Task directions. Here is the listing. Report each line in it that contains the string "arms".

Data extract.
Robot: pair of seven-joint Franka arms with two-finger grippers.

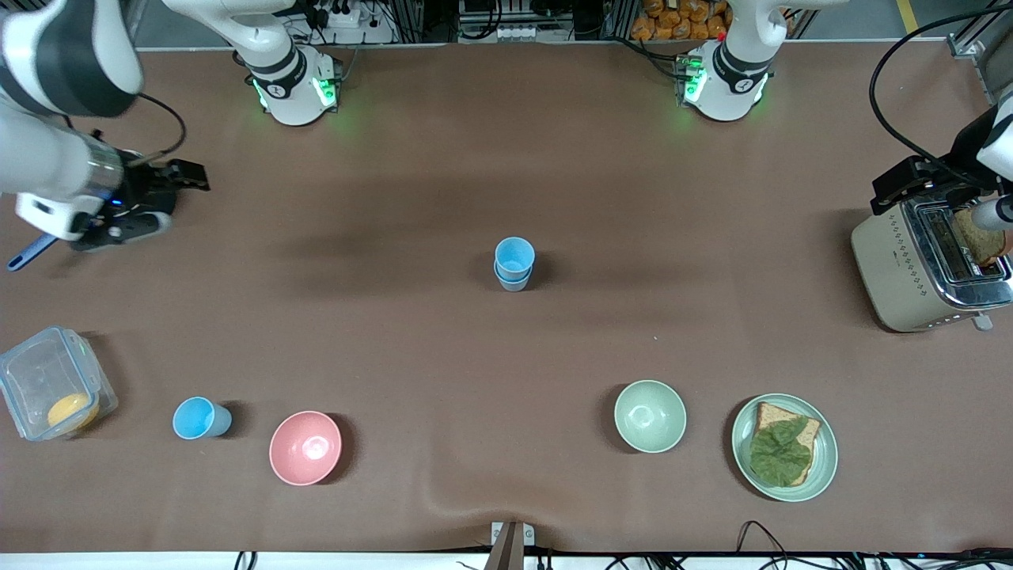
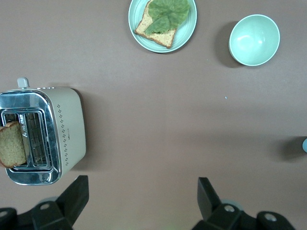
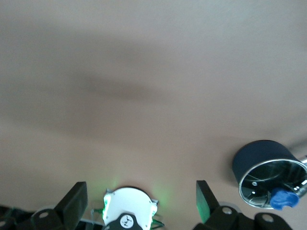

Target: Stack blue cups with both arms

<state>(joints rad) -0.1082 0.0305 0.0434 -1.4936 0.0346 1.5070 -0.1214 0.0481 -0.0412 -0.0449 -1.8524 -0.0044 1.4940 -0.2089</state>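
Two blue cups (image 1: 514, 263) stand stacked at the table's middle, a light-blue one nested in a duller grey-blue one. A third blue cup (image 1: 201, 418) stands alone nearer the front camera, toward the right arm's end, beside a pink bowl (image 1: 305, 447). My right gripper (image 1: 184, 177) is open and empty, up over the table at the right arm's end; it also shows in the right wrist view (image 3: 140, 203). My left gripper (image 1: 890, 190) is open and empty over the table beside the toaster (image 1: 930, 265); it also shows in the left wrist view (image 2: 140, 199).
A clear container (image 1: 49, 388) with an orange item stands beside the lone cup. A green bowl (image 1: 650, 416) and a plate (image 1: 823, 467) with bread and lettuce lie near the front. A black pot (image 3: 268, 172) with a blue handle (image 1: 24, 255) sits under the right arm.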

Completed exercise.
Robot: pair of seven-joint Franka arms with two-finger grippers.
Target: Stack blue cups with both arms

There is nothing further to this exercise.